**WORK TASK**
Repeat verbatim, and only, the lines of the data below, beginning at the line that contains "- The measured" and stopping after the line that contains "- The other".

**DATA SEGMENT**
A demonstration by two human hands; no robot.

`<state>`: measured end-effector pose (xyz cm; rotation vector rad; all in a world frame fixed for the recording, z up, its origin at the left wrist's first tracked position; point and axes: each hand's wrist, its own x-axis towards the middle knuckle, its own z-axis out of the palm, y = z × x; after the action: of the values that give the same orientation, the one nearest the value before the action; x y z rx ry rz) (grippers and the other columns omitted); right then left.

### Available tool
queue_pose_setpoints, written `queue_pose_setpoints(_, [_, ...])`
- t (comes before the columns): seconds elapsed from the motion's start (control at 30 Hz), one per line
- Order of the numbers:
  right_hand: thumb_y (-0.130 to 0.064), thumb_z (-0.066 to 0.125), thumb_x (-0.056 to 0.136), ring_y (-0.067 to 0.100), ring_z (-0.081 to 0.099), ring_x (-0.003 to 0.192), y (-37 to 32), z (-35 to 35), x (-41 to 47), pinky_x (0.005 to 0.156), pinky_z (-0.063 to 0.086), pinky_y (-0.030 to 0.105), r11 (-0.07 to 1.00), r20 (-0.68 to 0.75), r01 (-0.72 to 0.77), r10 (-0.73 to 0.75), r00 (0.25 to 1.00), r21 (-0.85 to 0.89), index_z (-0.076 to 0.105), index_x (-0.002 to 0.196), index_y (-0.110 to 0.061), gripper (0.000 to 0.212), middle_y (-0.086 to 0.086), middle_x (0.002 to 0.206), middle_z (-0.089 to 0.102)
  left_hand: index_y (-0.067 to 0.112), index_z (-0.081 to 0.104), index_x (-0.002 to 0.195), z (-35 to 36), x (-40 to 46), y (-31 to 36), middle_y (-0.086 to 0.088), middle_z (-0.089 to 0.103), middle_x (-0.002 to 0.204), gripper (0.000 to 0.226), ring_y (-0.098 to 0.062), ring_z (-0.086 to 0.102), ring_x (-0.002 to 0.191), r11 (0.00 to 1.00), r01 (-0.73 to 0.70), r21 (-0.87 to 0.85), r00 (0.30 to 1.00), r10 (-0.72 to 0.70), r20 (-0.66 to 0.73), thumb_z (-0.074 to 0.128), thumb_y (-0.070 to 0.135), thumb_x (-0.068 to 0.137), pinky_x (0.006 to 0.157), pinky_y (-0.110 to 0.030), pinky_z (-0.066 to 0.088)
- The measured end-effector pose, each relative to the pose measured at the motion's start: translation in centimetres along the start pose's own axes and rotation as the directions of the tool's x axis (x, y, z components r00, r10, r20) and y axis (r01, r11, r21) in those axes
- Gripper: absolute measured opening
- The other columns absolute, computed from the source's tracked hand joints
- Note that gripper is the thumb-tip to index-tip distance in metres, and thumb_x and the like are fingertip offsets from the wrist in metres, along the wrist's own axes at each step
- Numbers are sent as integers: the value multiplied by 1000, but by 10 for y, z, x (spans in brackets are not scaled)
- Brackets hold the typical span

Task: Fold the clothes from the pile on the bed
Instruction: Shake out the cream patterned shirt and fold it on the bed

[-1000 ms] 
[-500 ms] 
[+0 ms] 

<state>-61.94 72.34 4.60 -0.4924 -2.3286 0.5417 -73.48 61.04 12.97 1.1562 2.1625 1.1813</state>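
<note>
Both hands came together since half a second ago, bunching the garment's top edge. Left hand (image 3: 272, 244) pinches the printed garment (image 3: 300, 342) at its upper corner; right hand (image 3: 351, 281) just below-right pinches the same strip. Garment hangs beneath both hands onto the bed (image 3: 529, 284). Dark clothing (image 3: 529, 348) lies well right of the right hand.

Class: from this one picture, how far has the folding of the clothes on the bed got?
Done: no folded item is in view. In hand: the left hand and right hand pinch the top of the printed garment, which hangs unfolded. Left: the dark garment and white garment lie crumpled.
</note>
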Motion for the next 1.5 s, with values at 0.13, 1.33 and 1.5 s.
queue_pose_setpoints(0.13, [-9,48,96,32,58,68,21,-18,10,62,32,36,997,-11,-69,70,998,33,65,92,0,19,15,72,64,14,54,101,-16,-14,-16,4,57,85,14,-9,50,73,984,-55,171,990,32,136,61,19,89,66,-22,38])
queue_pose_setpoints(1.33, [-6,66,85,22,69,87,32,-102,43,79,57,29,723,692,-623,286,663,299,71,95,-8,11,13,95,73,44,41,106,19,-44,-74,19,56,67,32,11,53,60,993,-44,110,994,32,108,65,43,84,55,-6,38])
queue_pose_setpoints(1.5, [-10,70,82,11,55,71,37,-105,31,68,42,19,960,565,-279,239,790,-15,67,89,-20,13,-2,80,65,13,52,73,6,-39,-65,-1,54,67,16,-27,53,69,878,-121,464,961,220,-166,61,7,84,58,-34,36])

**TASK RESULT**
- The measured end-effector pose, each relative to the pose measured at the motion's start: translation in centimetres along the start pose's own axes and rotation as the directions of the tool's x axis (x, y, z components r00, r10, r20) and y axis (r01, r11, r21) in those axes
- Gripper: absolute measured opening
- The other columns absolute, computed from the source's tracked hand joints

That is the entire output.